As we move into Back-to-School season, lots of us are thinking about learning, growth, and transformation. But change isn’t easy! Follow these 5 tips to make it as easy as possible to adopt new behaviors, establish new habits, and make the changes you want in your life.

Focus on habits, not outcomes

“I want to be healthy!” “I want arms like Michelle Obama’s!” “I want to have great work-life balance!”

These are all awesome outcomes, to be sure, but the way to get after each of them (or all of them) is through behavior change and establishing habits.

A habit for being healthy might be eating veggies at every meal; for Michelle’s awesome arms, it might be a weightlifting routine; and for work-life balance, it might be focusing on transitions between work and home. Habits are the way for you to gain control over your outcomes.

Select your habits carefully

It’s easy to get carried away when you’re starting new habits. Don’t pick too many – it’s hard for our brains to focus simultaneously on multiple behavior changes. If there are more than 3-5 you’d like to focus on (a client recently told me she wanted to make 18 changes!), take them in chunks. And focus on the one(s) you’re most passionate about first.

If you get a couple of weeks into your habit change and realize that one of them just isn’t working for you, feel free to modify it so that it serves you better, or drop it for the short term as you focus on the others. You can always pick up new habits later!

Set the bar low (yes, low)

When you’re establishing new habits, it’s super-important to give yourself the gift of success. One of the best ways of doing that is setting the bar deliberately low. To gain the habit, you need the dopamine hit of succeeding at the thing you want to be doing.

How low should you go? If you want to make a behavior change, think about what the threshold, or minimum acceptable level of change would work for you.

With a new exercise routine, could you commit to 10 minutes a day on those days where you TOTALLY don’t feel like it? Then, set your goal at 10 minutes a day. You might be exercising 30 minutes most days, but if you can see your way through to doing 10 minutes on your “off energy” days, you’ll be meeting your goal. And that feels great!

Remember, you can ramp up your goals once you’ve established your habit.

Be flexible

We tend to think of habits as black or white, on or off, success or failure. Reality is more nuanced than that.

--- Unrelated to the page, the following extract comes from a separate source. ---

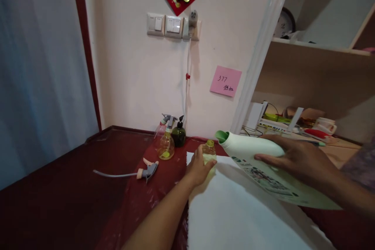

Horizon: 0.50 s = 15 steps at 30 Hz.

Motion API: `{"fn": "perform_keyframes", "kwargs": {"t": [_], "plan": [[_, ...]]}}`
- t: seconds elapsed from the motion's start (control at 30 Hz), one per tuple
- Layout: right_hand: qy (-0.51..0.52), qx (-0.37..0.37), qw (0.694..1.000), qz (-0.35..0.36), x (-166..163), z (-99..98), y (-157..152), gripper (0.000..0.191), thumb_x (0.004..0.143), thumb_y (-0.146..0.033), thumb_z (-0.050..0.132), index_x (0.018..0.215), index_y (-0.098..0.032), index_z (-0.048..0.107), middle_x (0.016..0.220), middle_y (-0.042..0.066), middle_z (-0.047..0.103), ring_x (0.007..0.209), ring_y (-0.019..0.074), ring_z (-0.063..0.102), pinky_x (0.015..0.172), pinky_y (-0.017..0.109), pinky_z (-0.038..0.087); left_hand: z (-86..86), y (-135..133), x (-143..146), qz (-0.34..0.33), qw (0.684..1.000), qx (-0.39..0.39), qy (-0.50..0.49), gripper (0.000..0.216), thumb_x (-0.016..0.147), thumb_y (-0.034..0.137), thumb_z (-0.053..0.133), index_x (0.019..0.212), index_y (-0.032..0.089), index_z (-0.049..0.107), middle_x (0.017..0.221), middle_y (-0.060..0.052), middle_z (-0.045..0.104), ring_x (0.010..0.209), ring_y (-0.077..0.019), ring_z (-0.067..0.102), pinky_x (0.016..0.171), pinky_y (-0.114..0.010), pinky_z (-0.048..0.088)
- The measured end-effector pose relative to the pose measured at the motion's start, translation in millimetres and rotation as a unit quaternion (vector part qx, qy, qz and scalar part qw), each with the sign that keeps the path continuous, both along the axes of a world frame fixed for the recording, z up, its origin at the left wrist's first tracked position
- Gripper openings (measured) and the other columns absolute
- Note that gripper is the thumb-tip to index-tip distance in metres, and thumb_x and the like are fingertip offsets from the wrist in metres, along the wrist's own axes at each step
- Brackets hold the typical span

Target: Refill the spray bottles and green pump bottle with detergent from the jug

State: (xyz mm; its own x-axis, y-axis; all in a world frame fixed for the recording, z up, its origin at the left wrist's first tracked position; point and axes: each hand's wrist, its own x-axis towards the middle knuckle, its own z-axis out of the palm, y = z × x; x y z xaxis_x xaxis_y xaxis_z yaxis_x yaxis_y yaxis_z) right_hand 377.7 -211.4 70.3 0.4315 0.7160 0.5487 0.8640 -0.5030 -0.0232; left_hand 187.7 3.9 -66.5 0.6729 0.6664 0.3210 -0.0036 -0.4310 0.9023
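My left hand (202, 166) is wrapped round a small yellow see-through bottle (209, 149), which stands upright with its neck uncovered. In my right hand (301, 158) is a large pale green detergent bottle (272, 175), held by its handle and tilted so that its green spout (222, 136) points left, close to the small bottle's mouth. I cannot make out any liquid between the two. A grey and peach spray trigger head (148, 170) with a thin tube lies on the dark red table to the left of my left hand.
Behind stand a yellow spray bottle (166, 146), a pinkish spray bottle (159, 129) and a dark green pump bottle (179, 134). A white cloth (222, 215) covers part of the table (67, 172). At right, a shelf holds a white router (274, 123). A cord (187, 97) hangs down the wall.
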Motion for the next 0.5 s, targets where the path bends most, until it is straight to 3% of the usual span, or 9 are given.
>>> {"fn": "perform_keyframes", "kwargs": {"t": [0.17,0.5], "plan": [[-0.009,-0.067,0.997,-0.026,-15.2,8.4,6.8,0.060,0.078,-0.079,0.056,0.126,-0.044,0.066,0.101,-0.003,0.081,0.089,0.0340,0.075,0.065,0.039,0.050,2.0,-1.5,-1.7,0.000,1.000,-0.001,0.005,0.068,0.086,0.035,0.066,0.147,0.025,0.040,0.148,-0.014,0.053,0.136,-0.0326,0.050,0.114,-0.049,0.038],[-0.105,-0.099,0.990,-0.002,-16.1,14.8,10.5,0.060,0.083,-0.071,0.055,0.131,-0.036,0.066,0.109,0.003,0.080,0.091,0.0347,0.074,0.060,0.037,0.045,1.3,-0.2,-0.6,0.004,1.000,0.009,0.019,0.067,0.086,0.037,0.065,0.147,0.024,0.039,0.151,-0.015,0.050,0.141,-0.0324,0.045,0.117,-0.049,0.035]]}}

As you’re changing your behavior, you’ll have moments of imperfection. Which is great, actually, because with every imperfect action, you’re learning how to get yourself back on track. Lots more realistic than being perfectly perfect from day one to infinity.

Give yourself grace, too. If you had a dear friend who was learning how to do something new, you wouldn’t expect perfection from her, would you? And if she veered a bit off track & made a course correction, you’d be thrilled for her! Treat yourself like that friend.

Stick it out (for 66-ish days)

If you really want your new behavior to be the norm for you, stick it out until it takes root. Habits can take 18 to 254 days to establish, and some might take longer than others. When your new habit becomes so automatic that you don’t even think about it anymore (and that includes arguing with yourself about it), you’ll know that you have integrated it into your life. This is definitely a place where slow & steady wins the race!